OBJECTIVE: To explore the associations amongst the on-and-off kinetics time constants, ambulatory activity outcomes, and physical functional performance in stroke survivors.
SUBJECTS: Ten stroke survivors (time since stroke: mean 7.5 years (standard deviation 8.3) ; gender: 4 males, 6 females) and 10 control subjects matched for age and physical activity level.
METHODS: Oxygen uptake kinetics (on-and-off kinetics) were measured using a submaximal exercise test with a recumbent cycle. The continuous-scale physical functional performance test was used to measure functional ability. Ambulatory activity outcomes including steps per day, number of activity bouts and length of activity bouts were measured using a Step Activity Monitor.
RESULTS AND CONCLUSION: Shorter activity bouts were significantly associated with longer off-kinetics time constants in stroke survivors (or longer time to recover from an exercise bout). Future research may test the effect of activity interventions designed to increase the length of activity bouts on-kinetics outcomes and functional ability.
Key words: oxygen uptake kinetics; ambulatory activity; stroke survivors.
J Rehabil Med 2010; 42: 259–264
Correspondence address: Trish Manns, 2-50 Corbett Hall, Department of Physical Therapy, University of Alberta, Edmonton, Alberta, T6G 2G4, Canada. E-mail: email@example.com
Submitted November 26, 2008; accepted October 22, 2009
Oxygen uptake (VO2) kinetics quantifies the time required to adapt from one metabolic load to another, for example from rest to a new steady state submaximal exercise load, or from that submaximal exercise bout to passive recovery. It describes the rate of change in VO2 in response to a submaximal exercise bout (1), and is a surrogate measure of cardiopulmonary fitness (2). Less time taken to adapt to a new exercise load reflects increased efficiency in the ability of the cardiopulmonary and skeletal muscle systems to deliver and/or utilize oxygen (1). In clinical populations, cross-sectional studies have shown that VO2 kinetics are slowed in people with heart failure (1, 3) and those with pacemakers (4). Similarly, studies with young adults with cystic fibrosis demonstrate slowed recovery kinetics (5, 6).

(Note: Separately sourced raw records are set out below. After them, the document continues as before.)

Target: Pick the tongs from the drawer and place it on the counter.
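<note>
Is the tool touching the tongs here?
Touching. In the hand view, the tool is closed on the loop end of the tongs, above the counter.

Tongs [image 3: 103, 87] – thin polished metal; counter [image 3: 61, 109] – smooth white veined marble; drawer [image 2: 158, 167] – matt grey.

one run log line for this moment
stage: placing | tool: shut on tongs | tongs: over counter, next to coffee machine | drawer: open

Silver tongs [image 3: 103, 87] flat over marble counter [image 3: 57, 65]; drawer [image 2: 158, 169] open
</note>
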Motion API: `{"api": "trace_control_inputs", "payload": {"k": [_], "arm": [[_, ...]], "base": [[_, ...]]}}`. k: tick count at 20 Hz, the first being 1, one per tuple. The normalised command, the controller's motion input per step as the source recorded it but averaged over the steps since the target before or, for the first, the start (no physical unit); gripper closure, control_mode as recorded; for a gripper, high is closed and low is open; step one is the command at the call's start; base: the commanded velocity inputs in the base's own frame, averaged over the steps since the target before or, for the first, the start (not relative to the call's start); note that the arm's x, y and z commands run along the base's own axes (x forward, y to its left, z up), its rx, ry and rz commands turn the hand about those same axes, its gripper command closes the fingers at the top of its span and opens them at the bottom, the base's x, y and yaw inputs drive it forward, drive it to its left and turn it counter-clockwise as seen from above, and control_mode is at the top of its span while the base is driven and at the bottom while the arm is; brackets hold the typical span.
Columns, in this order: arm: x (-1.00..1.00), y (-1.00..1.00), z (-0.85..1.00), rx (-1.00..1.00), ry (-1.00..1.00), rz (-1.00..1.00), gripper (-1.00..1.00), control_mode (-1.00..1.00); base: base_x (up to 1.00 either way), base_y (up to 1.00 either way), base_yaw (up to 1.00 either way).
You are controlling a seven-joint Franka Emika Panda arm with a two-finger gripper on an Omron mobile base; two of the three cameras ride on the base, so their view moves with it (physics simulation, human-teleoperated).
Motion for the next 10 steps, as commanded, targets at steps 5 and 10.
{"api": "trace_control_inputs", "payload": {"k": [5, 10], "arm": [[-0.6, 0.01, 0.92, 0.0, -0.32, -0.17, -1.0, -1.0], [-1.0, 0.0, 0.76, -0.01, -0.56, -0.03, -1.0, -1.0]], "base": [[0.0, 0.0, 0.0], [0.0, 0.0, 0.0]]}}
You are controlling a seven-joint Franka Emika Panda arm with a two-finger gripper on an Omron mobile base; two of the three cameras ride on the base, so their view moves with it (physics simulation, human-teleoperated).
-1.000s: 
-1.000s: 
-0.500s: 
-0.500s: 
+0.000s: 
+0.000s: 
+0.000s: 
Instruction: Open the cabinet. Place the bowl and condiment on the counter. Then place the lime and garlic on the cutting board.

Limited studies with individuals with neurological conditions have been conducted. An early investigation trained 9 individuals with spinal cord injury (SCI) using functional electrical stimulation (FES) and showed that 24 bi-weekly sessions of FES exercise resulted in significant improvements in VO2 kinetics (7). More recently, a cross-sectional study with trained individuals with SCI found that people with SCI adapted and recovered faster from a submaximal exercise load compared with an untrained control group (8). These authors speculated that the peripheral muscle adaptations in the arms of the trained SCI subjects may have led to less lactate production, accounting for their findings (8). A study of people after stroke reported improvements in VO2 on-kinetics following an 8-week program of low-intensity aerobic exercise (9). Shorter on-kinetics time constants were also associated with ambulatory activity (10). However, the methods used to measure on-kinetics (1 repetition) and ambulatory activity (pedometer) limit the conclusions we can draw from these studies (9, 10). Finally, a study with older adults explored the associations between on-and-off kinetics time constants and functional ability (2). Alexander and associates reported significant positive associations with on-and-off kinetics time constants and selected functional tests including the get-up-and-go and the 6-minute walk (2). The authors suggest that kinetics testing may predict functional ability because energy expenditure during kinetics testing approximates that of functional abilities.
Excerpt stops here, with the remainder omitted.